TASK REQUIREMENTS:
Within the listing below, locate all lines containing the word "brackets". Copy each one.
☆ ☆ ☆ ☆
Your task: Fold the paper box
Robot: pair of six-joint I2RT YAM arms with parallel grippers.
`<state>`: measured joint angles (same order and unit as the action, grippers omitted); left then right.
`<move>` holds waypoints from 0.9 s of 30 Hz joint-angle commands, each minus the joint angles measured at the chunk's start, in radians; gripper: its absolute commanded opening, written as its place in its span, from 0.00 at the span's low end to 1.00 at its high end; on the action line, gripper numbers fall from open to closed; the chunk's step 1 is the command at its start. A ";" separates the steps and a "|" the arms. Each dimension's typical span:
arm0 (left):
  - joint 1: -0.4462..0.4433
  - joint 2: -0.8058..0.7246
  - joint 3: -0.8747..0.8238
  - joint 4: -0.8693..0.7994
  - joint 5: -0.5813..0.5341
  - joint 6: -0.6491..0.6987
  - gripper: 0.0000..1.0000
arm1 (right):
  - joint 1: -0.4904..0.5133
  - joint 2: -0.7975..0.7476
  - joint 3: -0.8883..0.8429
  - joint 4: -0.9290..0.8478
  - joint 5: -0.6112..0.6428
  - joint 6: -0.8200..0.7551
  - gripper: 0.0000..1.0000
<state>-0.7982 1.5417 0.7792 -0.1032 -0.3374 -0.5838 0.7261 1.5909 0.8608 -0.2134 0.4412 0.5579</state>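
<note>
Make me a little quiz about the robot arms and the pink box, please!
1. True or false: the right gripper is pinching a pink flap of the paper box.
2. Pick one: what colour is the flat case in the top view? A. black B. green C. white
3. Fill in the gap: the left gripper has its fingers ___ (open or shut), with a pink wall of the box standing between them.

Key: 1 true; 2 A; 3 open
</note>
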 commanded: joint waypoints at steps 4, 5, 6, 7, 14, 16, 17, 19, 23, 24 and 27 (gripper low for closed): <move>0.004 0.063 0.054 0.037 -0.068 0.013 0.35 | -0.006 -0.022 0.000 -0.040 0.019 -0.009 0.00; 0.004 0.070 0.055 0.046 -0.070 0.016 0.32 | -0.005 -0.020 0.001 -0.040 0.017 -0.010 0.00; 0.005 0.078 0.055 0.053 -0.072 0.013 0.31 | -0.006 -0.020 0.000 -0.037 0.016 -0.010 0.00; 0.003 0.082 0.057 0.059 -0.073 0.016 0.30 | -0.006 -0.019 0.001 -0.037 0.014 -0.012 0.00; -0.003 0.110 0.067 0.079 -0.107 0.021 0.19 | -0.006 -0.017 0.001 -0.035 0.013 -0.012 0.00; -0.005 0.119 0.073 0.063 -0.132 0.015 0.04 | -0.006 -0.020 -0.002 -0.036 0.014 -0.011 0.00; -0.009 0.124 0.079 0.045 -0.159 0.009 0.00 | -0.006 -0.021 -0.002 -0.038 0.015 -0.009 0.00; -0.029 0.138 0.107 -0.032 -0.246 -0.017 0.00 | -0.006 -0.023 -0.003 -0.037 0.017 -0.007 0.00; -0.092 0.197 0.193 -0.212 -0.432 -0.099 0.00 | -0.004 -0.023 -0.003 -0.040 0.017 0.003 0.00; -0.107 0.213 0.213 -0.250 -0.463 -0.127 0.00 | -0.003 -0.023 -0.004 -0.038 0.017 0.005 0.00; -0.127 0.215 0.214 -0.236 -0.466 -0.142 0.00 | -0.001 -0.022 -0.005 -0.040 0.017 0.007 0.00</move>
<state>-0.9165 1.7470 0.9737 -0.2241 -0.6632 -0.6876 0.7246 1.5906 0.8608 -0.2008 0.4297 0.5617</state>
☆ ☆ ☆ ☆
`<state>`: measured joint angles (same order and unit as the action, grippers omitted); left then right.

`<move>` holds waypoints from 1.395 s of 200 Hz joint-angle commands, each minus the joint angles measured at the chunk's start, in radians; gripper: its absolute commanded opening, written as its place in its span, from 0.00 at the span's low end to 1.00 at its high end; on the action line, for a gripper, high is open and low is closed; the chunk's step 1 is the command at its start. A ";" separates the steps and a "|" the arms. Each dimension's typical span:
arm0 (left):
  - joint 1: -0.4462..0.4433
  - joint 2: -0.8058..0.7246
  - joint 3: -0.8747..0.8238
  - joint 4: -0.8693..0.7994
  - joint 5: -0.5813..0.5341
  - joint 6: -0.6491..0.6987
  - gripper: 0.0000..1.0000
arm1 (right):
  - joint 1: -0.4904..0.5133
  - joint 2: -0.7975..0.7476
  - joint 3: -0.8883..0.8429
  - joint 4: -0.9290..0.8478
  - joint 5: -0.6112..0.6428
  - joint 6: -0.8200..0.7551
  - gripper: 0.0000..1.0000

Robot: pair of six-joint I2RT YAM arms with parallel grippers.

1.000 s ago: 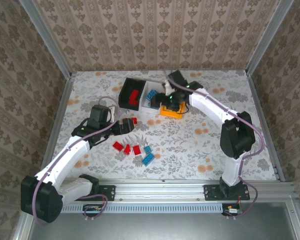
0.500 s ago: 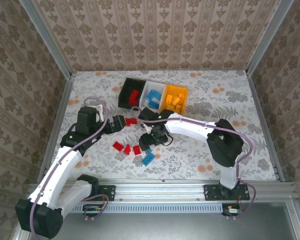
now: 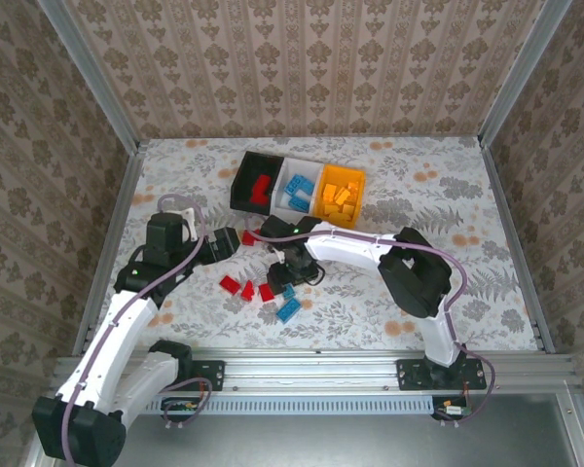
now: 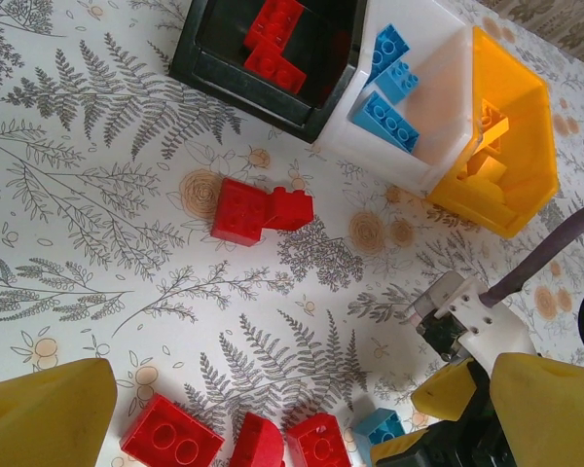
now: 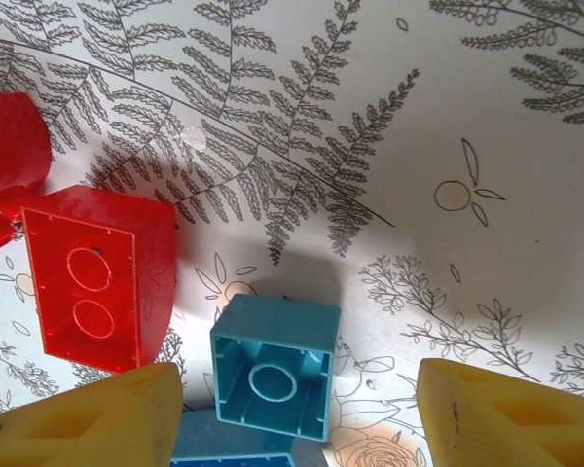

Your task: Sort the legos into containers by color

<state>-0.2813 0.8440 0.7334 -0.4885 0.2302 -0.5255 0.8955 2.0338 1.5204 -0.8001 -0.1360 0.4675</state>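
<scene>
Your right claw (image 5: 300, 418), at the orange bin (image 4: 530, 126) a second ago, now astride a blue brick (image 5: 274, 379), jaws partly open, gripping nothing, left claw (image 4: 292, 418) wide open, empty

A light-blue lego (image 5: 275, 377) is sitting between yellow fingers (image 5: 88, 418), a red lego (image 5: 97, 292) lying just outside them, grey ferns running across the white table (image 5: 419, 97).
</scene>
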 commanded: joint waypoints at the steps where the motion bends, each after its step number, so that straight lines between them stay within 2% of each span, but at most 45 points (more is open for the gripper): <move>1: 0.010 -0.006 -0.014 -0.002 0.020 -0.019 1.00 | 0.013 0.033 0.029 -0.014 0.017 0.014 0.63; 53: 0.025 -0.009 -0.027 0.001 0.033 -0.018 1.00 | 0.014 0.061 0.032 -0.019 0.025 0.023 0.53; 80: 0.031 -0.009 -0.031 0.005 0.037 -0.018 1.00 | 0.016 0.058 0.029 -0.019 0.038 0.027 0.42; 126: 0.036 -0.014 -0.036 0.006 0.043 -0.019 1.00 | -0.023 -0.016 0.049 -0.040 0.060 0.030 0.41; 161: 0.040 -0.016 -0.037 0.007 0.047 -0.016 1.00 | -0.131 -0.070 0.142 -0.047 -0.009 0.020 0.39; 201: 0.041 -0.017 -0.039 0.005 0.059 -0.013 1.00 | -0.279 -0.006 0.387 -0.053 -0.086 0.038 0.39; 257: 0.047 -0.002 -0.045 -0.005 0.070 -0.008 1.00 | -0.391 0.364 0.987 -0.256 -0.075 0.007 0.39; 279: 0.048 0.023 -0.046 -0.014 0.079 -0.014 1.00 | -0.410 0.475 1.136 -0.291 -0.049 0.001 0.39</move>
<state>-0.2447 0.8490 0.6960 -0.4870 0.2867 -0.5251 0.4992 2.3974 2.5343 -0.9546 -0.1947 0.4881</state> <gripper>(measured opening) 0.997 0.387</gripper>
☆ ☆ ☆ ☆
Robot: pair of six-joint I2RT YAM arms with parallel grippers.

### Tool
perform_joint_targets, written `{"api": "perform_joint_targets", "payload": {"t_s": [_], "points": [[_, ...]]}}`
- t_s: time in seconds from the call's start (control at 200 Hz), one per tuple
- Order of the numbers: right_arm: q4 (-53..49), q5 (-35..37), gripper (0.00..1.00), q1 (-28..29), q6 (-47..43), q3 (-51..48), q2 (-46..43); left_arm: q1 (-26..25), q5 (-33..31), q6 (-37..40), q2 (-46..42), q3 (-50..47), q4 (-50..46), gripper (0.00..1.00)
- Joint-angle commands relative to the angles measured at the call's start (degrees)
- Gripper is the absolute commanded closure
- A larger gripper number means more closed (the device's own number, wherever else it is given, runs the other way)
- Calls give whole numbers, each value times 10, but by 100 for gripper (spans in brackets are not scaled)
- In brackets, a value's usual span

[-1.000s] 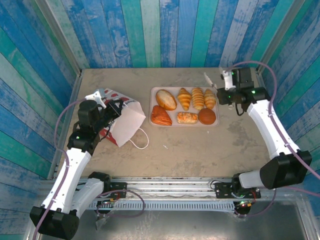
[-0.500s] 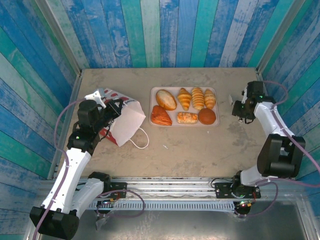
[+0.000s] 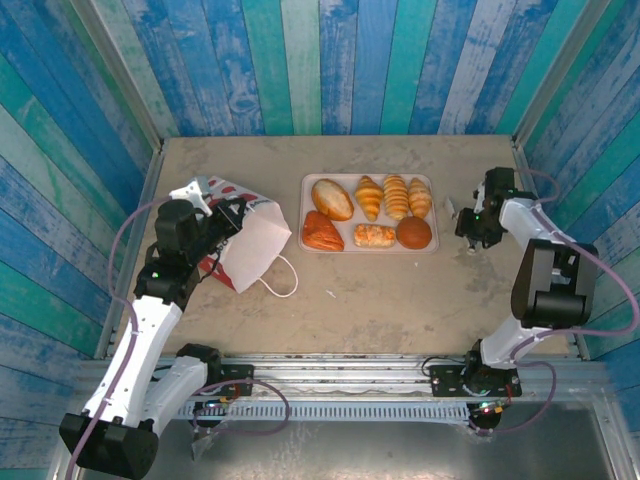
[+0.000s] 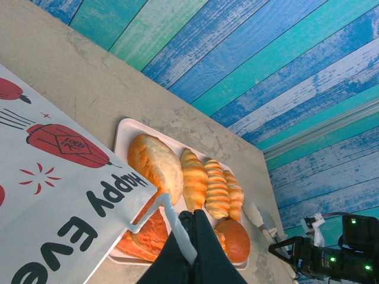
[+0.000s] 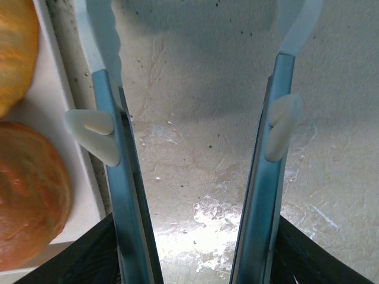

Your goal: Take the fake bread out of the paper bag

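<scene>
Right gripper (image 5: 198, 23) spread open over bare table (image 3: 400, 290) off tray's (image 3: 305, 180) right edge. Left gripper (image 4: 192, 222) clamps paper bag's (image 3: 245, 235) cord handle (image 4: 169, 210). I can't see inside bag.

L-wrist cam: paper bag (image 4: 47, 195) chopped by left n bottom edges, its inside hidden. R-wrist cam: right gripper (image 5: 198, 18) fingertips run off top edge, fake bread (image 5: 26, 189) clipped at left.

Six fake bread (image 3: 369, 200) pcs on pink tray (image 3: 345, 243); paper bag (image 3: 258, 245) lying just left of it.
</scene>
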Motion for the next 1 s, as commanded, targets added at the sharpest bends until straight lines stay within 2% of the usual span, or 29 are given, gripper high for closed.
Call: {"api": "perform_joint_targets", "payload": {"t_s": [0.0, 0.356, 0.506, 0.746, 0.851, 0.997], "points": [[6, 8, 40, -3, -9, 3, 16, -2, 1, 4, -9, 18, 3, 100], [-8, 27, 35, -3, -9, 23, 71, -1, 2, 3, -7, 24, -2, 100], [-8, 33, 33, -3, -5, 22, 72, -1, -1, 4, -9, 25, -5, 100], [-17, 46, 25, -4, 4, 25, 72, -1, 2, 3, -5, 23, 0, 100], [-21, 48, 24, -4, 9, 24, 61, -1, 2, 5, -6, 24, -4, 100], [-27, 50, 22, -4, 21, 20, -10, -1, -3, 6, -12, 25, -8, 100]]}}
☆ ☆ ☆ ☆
PROBLEM SOLUTION:
- Calls give whole numbers, each value times 10, but by 100 for gripper (spans in brackets are not scaled)
- In brackets, a value's usual span

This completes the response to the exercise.